[Start of Attachment]

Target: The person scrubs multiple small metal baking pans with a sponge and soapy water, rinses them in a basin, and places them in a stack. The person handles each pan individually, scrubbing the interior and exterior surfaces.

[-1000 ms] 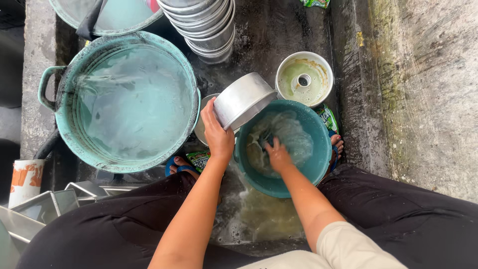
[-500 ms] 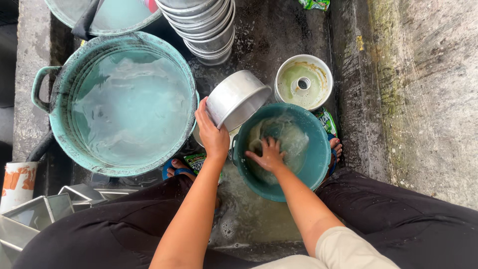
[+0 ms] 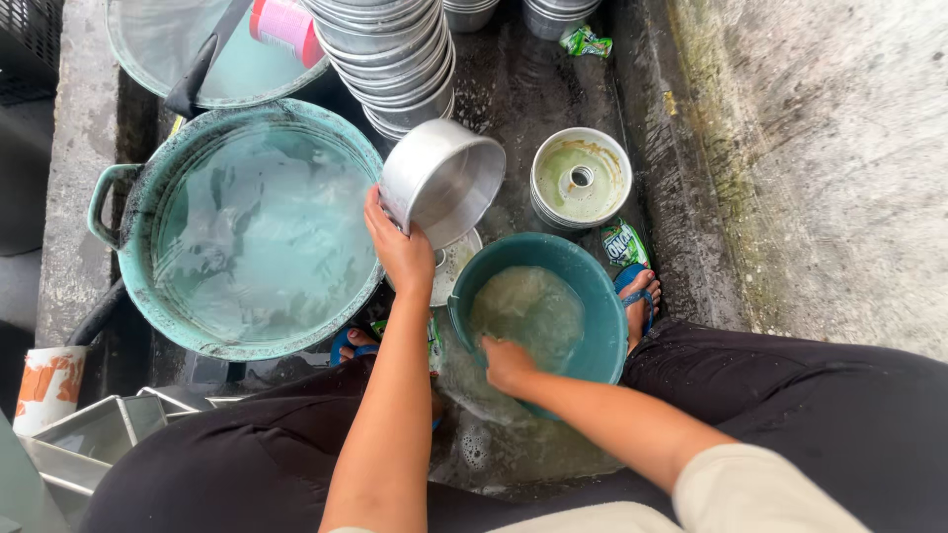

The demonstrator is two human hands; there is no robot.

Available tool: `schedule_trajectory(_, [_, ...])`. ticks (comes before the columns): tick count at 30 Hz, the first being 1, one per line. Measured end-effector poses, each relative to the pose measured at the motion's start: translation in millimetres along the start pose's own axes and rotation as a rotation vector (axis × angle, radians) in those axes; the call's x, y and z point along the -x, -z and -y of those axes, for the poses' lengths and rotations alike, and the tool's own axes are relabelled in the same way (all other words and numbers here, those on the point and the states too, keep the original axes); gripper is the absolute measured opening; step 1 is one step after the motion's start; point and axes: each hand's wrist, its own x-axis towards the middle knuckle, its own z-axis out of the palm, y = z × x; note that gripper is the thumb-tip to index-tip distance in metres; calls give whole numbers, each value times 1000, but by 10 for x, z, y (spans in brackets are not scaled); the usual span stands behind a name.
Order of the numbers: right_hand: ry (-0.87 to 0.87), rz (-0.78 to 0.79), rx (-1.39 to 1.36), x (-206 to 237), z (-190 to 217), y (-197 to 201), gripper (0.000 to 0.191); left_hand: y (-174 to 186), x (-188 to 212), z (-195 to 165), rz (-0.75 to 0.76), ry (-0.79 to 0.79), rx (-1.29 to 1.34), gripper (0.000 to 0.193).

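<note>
The left hand (image 3: 400,252) grips a round silver metal pan (image 3: 441,181) by its rim, fingers clenched on the near edge, and holds it tilted with its open mouth turned toward 4 o'clock. The pan hangs in the air between the large teal basin (image 3: 252,232) at 9 o'clock and the small teal basin (image 3: 538,306) at 5 o'clock, partly over a flat metal lid (image 3: 456,265) lying on the wet floor.

The right hand (image 3: 507,363) rests on the near rim of the small teal basin, at about its 7 o'clock edge; its fingers curl over the rim toward the cloudy, soapy water, though whether they grasp anything there cannot be told.

The large teal basin (2 handles, 1 showing at its 9 o'clock side) is filled with pale water. At 12 o'clock from the pan stands a stack of metal bowls (image 3: 395,54), and at 2 o'clock a ring-shaped metal mould (image 3: 581,178) with greenish residue inside. A green sachet (image 3: 622,244) lies just beside the small basin at 1 o'clock, near a foot in a blue sandal (image 3: 637,296). Square metal tins (image 3: 94,434) sit at the lower left.
</note>
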Motion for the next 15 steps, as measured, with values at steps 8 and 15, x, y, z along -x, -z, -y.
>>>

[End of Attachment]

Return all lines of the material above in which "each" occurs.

→ **Exercise result**:
Target: The person scrubs multiple small metal baking pans with a sponge and soapy water, rinses them in a basin, and places them in a stack. The person handles each pan individually, scrubbing the interior and exterior surfaces.
Available tool: `schedule_trajectory(_, [_, ...])`. ticks (comes before the columns): tick count at 30 Hz, the first being 1, one per line. Measured end-effector poses, each relative to the pose measured at the motion's start: translation in millimetres along the start pose's own axes and rotation as a rotation vector (axis × angle, radians) in those axes; the call's x, y and z point along the -x, -z and -y of those axes, for the poses' lengths and rotations alike, and the tool's own axes are relabelled in the same way (all other words and numbers here, those on the point and the states too, keep the original axes); gripper is the absolute measured opening; step 1 is one step after the motion's start; point and axes: each hand's wrist, its own x-axis towards the middle knuckle, its own z-axis out of the palm, y = z × x; note that gripper is the thumb-tip to index-tip distance in metres; calls give whole numbers, each value times 1000, but by 10 for x, z, y (spans in brackets are not scaled); the usual span stands behind a name.

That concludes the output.